Mr. Icahn first revealed his stake in the world's largest offshore oil and gas driller in February. He argued Transocean has underperformed its peers in total shareholder returns over the past five years due to a litany of poor investment decisions.

Analysts and Mr. Icahn have said some of the problems could be blamed on the 2010 Deepwater Horizon accident, in which a Transocean rig leased by BP PLC exploded, killing 11 and leading to the largest oil spill in U.S. waters.

But Mr. Icahn argues there were problems that preceded the accident, including paying too much to purchase rival Global Santa Fe in 2007, an acquisition that the company says helped it become the largest offshore driller in the world.

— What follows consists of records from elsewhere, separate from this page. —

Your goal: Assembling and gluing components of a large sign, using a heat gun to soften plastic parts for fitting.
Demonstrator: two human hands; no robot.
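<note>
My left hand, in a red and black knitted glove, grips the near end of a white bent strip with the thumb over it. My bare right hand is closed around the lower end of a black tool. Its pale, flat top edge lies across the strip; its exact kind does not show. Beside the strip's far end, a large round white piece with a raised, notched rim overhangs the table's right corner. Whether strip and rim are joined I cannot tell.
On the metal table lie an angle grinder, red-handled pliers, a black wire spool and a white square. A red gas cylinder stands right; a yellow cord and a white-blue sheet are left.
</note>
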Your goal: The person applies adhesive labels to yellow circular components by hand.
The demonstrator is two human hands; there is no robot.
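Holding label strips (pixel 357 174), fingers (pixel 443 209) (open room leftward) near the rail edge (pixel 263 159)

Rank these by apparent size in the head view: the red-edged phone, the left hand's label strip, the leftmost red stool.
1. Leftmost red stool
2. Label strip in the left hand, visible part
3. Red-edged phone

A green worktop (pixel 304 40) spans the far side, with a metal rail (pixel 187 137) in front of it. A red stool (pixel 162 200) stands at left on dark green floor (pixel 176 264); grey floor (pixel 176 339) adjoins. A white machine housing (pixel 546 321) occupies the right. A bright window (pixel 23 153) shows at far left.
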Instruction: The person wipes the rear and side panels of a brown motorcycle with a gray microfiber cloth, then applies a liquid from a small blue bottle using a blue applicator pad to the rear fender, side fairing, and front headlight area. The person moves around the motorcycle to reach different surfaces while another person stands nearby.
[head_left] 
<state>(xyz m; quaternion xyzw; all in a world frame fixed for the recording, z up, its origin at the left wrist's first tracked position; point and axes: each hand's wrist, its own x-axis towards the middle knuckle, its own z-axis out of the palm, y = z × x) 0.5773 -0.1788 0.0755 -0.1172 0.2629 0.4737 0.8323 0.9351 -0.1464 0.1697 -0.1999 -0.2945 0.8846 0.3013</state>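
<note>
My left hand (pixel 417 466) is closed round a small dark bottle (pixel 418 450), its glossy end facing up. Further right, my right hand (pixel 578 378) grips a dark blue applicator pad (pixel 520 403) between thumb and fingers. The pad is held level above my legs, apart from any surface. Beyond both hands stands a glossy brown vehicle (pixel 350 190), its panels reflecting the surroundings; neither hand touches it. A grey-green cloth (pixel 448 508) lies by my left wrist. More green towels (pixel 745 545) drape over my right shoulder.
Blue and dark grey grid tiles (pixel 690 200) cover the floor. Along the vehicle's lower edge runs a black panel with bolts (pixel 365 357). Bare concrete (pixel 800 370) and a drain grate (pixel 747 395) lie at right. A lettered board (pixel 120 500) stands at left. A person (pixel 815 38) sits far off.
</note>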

Mr. Icahn also criticized the fact that the company unexpectedly had to issue debt and equity to cover the 2011 acquisition of rival Aker Drilling.

Transocean's Mr. Newman has acknowledged some of the troubles, but argued that Mr. Icahn's recommendation to focus on an oversized dividend ignored the realities of the offshore drilling business, namely that companies need to continue to invest in their offshore drilling fleets while keeping the balance sheet strong enough to weather expected down cycles in the oil and gas business.